Gibt es – für Sie – irgendwelche Verbindungen zwischen der Apartheid und dem, was sie in Israel leben?

P.N.: Ich mag diesen Vergleich nicht gerne. Aber ich sehe das als intellektuelle Trägheit. Die Verbindung, die ich herstelle, ist die: In Südafrika schien alles Schwarz zu sein und doch war der Horizont weit geöffnet. In Israel scheint die Situation zur Zeit hoffnungslos, aber ich sage immer, Gott, der Nelson Mandela nach Südafrika geschickt hat, kann die Türen öffnen. Die Apartheid wurde besiegt, und meine große Hoffnung ist, dass wir auch den Kampf zwischen Israelis und Palästinensern beenden werden können.

Wie inspiriert Nelson Mandela Ihre Handlungen?

P.N.: Er verwendete die Sprache der Versöhnung, ohne rachsüchtige Bemerkung, trotz seiner Leiden und der Leiden seines Volkes. Wir müssen jetzt und hier erkennen, an welchem Punkt unsere Sprache gekennzeichnet ist durch die Verachtung der anderen, auf beiden Seiten. Diesen Diskurs zu ändern ist für mich die erste Bedingung für einen echten Dialog, ohne den es oberflächlich bleiben und zu nichts führen wird. Nelson Mandelas Traum war es, Südafrika als einen Platz zu sehen, wo der Mensch nicht nur mit seiner Hautfarbe gesehen wird. Meine Hoffnung ist es, die Menschen dieses Landes davon zu überzeugen, dass sie einen Menschen nicht danach beurteilen, ob er Moslem, Jude, Israeli oder Palästinenser ist. Mandela konnte noch zu Lebzeiten die Verwirklichung seines Traumes sehen. Hoffentlich wir auch….

Die Mauer zwischen Israelis und Palästinensern ist so hoch wie es die zwischen Schwarzen und Weißen war. Ist es unsere Pflicht, sie zu überschreiten?

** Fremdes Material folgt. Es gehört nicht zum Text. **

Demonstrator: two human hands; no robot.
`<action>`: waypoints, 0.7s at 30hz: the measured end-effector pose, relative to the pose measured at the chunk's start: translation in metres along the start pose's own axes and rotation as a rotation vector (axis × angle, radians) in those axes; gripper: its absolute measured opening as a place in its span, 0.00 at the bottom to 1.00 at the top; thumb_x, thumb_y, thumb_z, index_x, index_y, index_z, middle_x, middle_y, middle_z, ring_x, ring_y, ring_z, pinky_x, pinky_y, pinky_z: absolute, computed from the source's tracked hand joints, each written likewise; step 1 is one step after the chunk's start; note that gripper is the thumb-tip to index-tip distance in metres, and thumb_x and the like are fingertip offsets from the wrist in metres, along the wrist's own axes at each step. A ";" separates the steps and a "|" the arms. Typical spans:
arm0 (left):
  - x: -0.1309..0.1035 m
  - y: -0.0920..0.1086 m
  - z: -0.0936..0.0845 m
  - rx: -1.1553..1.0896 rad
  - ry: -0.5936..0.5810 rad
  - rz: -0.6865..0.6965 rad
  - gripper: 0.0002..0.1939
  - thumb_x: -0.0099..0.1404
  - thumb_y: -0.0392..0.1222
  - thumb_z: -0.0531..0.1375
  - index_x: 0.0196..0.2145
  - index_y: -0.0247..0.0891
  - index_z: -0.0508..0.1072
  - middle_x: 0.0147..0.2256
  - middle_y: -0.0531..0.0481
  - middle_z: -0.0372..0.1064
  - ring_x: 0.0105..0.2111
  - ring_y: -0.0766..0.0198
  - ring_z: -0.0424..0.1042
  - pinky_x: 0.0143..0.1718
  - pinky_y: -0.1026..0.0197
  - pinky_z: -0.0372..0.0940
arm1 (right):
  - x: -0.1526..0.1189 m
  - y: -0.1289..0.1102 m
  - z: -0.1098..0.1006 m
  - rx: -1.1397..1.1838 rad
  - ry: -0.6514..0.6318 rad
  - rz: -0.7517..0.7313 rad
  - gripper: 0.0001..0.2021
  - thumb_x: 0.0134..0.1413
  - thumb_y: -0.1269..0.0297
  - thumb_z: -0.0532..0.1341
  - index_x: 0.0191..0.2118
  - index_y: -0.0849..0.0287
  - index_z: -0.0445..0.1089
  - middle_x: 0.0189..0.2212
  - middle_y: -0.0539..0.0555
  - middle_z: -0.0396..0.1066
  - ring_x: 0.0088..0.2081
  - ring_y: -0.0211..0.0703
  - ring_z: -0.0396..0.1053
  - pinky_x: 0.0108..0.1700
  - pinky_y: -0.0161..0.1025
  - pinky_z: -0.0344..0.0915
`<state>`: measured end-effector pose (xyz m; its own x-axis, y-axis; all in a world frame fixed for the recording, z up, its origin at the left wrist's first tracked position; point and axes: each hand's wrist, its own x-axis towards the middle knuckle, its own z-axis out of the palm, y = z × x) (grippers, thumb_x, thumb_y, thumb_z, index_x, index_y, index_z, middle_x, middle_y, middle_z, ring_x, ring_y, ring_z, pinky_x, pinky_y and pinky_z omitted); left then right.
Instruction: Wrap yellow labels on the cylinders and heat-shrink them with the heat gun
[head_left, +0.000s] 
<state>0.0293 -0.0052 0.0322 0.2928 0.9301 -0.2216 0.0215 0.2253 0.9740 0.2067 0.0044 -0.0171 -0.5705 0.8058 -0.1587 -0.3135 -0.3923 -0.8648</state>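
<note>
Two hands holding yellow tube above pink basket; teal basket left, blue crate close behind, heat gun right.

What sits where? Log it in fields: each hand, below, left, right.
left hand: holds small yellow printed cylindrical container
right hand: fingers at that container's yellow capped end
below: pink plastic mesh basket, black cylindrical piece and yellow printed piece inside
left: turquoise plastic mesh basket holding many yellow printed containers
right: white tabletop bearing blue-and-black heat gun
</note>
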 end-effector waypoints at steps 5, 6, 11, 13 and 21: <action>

P.N.: Es ist keine Pflicht, sondern ein Privileg. Als Mann der Kirche habe ich die Möglichkeit, Barrieren zu überschreiten. Die Teilung ist Teil unserer Realität. Aber Christen sollten so handeln, als ob diese Barrieren nicht existierten. Ich bin immer aktiv in der israelischen wie auch in der palästinensischen Gesellschaft – ich lehre die Bibel am Seminar in Beit Jala. Ich überschreite diese Teilung ständig, und daher fühle ich mich völlig integriert. Es ist die Rolle der Kirche, dafür und nicht dagegen zu sein. Aufzustehen gegen Lügen, Ungerechtigkeit, Rassismus, Anti-Semitismus, und eine Sprache des Respekts gegenüber allen zu verwenden.